**About this exercise**
Your task is to find every line of the data that holds the string "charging" and copy it.

**Data block**
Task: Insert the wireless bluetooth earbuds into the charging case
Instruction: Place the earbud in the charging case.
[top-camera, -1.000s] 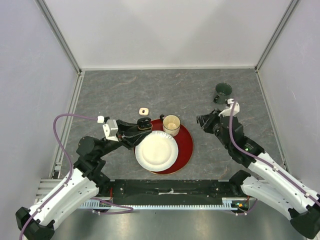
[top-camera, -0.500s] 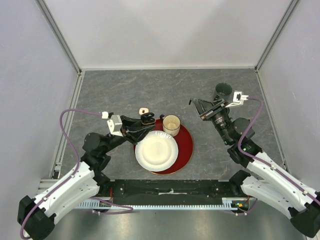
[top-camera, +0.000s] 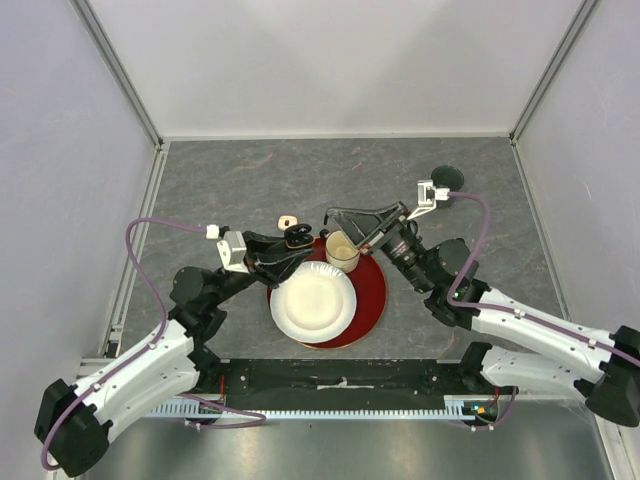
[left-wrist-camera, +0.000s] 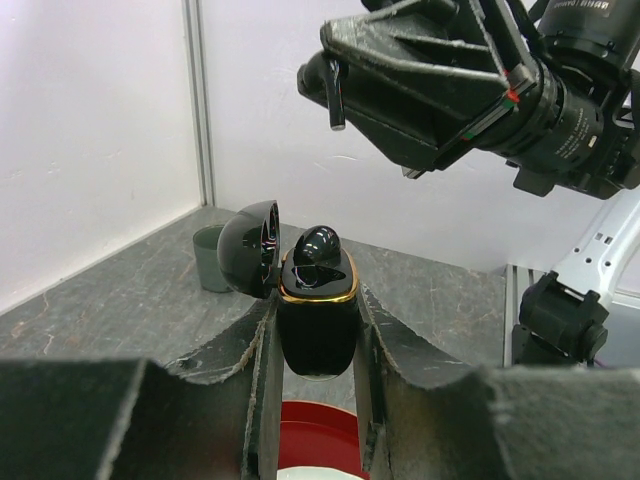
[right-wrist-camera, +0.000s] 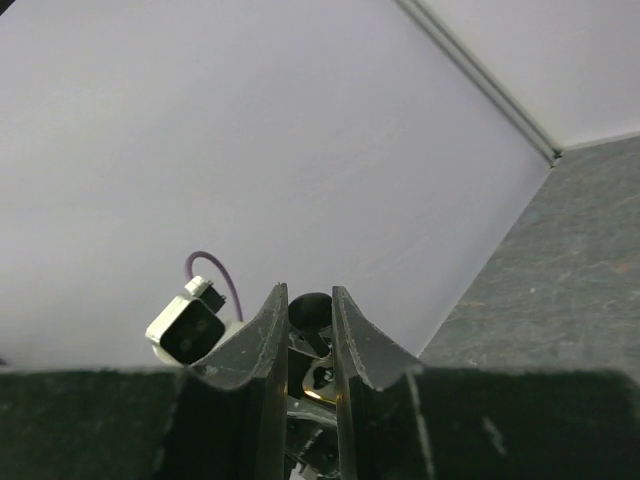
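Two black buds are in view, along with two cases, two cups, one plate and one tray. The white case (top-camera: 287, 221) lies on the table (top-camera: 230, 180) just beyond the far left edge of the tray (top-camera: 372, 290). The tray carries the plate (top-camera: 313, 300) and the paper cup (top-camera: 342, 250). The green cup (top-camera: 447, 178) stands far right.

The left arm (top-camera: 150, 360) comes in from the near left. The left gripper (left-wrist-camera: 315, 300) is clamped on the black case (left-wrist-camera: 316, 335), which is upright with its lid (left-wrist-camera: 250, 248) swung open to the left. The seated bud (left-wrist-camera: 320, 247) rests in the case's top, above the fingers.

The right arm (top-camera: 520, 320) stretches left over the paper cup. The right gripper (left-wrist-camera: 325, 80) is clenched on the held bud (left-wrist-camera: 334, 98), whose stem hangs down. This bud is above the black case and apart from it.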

**Worked solution**
Task: Insert the wireless bluetooth earbuds into the charging case
Instruction: Place the earbud in the charging case.

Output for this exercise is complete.